Jimmy Morrison of Shelby, N.C., drove a long way to hunt in Aiken on property managed by the U.S. Department of Energy.

But he didn't need an Act of Congress to bag a beautiful buck-of-a-lifetime on Nov. 14 on a dog drive on the Barnwell County property.

The 16-point non-typical buck was jumped next to a waterfowl haven known as "Par Pond," and when the buck circled past Morrison's son and back towards him, he was able to draw a bead on his trophy.

On this draw hunt, buckshot was the only ammo allowed, and Morrison unloaded all he had. The big buck was hit by the first shot and knocked down by the second. When he jumped back up and ran, Morrison's 12-gauge Benelli Super M190 bellowed three more times. The third and fourth shots grazed the antlers and dazed the monster, but shot No. 5 put him down for good.

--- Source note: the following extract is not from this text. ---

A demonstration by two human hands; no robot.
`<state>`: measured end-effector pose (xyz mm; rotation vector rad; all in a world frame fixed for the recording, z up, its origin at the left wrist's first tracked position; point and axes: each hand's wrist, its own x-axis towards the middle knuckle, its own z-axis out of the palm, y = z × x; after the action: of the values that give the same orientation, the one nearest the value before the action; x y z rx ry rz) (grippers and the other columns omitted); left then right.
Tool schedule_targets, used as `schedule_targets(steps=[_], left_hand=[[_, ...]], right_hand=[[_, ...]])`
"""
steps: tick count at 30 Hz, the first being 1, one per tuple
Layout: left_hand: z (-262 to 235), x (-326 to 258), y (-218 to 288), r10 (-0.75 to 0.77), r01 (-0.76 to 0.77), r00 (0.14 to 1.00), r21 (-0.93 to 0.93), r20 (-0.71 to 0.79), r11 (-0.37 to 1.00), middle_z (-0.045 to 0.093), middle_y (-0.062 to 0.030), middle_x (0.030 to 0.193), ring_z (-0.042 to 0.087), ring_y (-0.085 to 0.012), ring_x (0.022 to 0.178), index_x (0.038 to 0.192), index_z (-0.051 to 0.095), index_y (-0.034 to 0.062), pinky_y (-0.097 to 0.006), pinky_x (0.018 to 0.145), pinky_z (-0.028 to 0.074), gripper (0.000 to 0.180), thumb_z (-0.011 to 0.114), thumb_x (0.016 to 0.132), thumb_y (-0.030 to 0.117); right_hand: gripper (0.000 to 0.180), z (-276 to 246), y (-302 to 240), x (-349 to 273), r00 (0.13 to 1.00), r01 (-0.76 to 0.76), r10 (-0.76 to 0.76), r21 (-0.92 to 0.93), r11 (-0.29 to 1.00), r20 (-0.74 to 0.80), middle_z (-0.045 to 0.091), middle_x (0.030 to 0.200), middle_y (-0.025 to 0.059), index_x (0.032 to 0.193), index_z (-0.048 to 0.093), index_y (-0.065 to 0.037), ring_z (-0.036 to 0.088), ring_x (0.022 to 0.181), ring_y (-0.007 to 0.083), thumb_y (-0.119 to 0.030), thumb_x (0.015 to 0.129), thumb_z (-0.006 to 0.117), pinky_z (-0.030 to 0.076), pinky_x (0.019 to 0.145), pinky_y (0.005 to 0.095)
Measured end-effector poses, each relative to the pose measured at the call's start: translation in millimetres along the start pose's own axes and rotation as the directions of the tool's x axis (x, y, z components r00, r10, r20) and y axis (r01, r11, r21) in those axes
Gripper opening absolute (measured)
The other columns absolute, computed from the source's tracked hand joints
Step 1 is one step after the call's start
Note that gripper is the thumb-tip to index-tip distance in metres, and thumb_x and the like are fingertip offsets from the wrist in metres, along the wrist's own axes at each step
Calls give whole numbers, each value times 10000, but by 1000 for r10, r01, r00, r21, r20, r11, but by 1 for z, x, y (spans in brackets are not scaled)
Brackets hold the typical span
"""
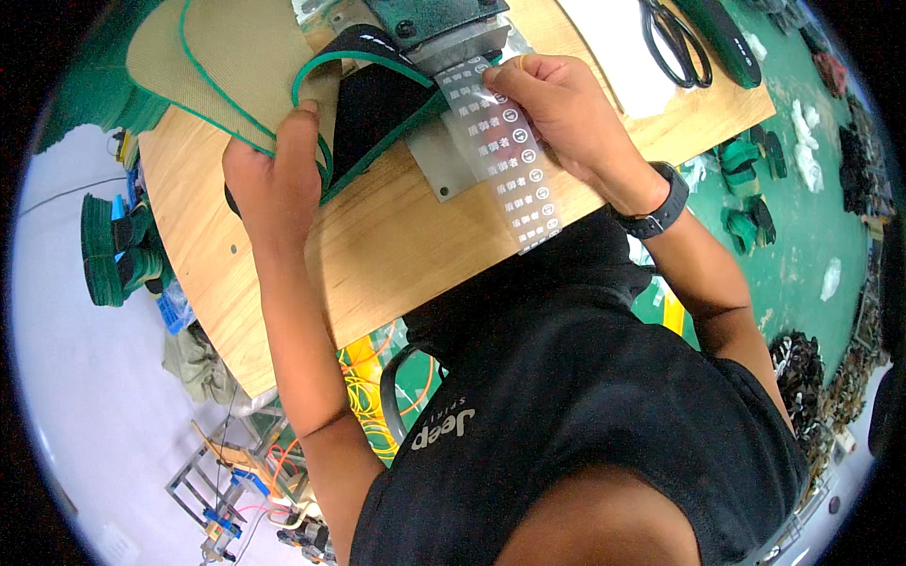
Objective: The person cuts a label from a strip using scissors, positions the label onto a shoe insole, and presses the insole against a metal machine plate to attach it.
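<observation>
The left hand (274, 179) presses flat, fingers together, on a black, green-edged fabric piece (377, 104) lying on the wooden bench (396, 245). At three o'clock from it, the right hand (557, 104) has its fingers clamped on a clear plastic label strip (505, 156).

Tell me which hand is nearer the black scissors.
Right. The right hand holds the label strip just below-left of the scissors; the left hand is far across the table.

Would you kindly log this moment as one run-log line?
left hand: pressing black green-edged piece | right hand: pinching clear label strip under press | scissors: on wooden table
</observation>
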<state>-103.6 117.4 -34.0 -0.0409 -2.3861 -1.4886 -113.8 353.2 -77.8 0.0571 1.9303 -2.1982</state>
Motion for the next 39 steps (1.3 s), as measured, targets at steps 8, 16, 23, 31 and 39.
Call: schedule_targets(steps=[8, 16, 23, 31, 39], left_hand=[[11, 3, 3, 182, -264, 936, 258, 302, 929, 654, -148, 855, 624, -326, 803, 985, 627, 47, -386, 718, 481, 386, 753, 713, 290], [10, 4, -5, 274, -367, 923, 405, 270, 837, 639, -187, 794, 616, -379, 810, 882, 618, 16, -443, 725, 487, 398, 774, 662, 309], [1, 7, 4, 25, -61, 989, 243, 148, 968, 669, -133, 836, 631, -266, 767, 906, 634, 0, -325, 733, 485, 267, 669, 739, 206], [-9, 11, -19, 70, -70, 998, -210, -7, 975, 643, -43, 867, 570, -122, 807, 942, 640, -24, -259, 766, 446, 225, 630, 785, 136], [-8, 9, -14, 64, -62, 998, -153, 5, 986, 649, -25, 863, 568, -109, 795, 920, 646, -20, -258, 753, 445, 212, 646, 787, 146]], right_hand=[[210, -5, -6, -3, 997, -55, 55, -17, 998, 51, 620, 686, 26, 830, 620, -3, 579, 521, 80, -189, 920, 585, 475, 472, 192], [211, -13, -6, -5, 999, 33, -35, 131, 991, 12, 604, 652, 27, 767, 615, -4, 569, 538, 78, -170, 895, 593, 446, 470, 206], [179, -14, -22, -7, 995, 60, -28, 349, 935, -97, 631, 684, 82, 804, 610, 25, 623, 552, 135, -121, 896, 562, 515, 497, 249], [255, -8, -2, 8, 998, 41, -41, 3, 999, 51, 622, 581, 50, 697, 635, -14, 536, 434, 71, -182, 883, 590, 347, 388, 206], [257, -4, 2, 9, 992, 89, -82, -78, 993, 94, 635, 576, 74, 714, 648, -9, 571, 443, 87, -195, 881, 593, 366, 360, 204]])
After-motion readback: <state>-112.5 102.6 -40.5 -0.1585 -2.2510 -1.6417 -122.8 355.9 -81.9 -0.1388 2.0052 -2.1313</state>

"We turned loose our dogs and jumped the buck nearly 100 yards from the property line of the Par Pond tract that we were directed to hunt," Morrison said. "For a dog man, this was a perfect story: to kill a mature buck of this size in front of your own dogs - it's the reason we come all this way to hunt down here."

The rack has a rough score of 160 and carries a most unusual 10-inch kicker that sticks straight back out of the left main beam. It has an 18-inch inside spread and a 20-inch outside spread; the buck weighed 175 pounds and was aged to be 5.5 years old.

Everything went right for Morrison to bag the "Par Pond Buck," but he cautioned that sometimes, perils await the drivers' dogs. Warm weather always brings the threat of gators taking a dog if they are in the wrong place at the wrong time. Also, Morrison told a sad tale of a Walker hound that was run over and killed by a train passing nearby, a tough loss for sure, but one he would try to balance with the privilege of hunting this pristine acreage.

The Savannah River Site has a long tradition of conducting "Deer Control Activities" via dog drives. Hunters are selected randomly by computer drawing and pay a fee for a half-day hunt. Around 4,000 hunters from across the nation apply for only a few hundred positions, which are spread out over 10 hunt dates.

While deer, hogs and even coyotes are culled during these hunts, great care is given to the subject of hunter safety, with standers placed greater than 250 yards apart.

Ed Spears, the huntmaster, conducts a meeting with each group before every hunt, and safety is his most-prominent message. Thanks to the Savannah River Site's safety-conscious deer-control activities, hunters like Morrison can contribute to herd management on-site, while pursuing that once-in-a-lifetime buck.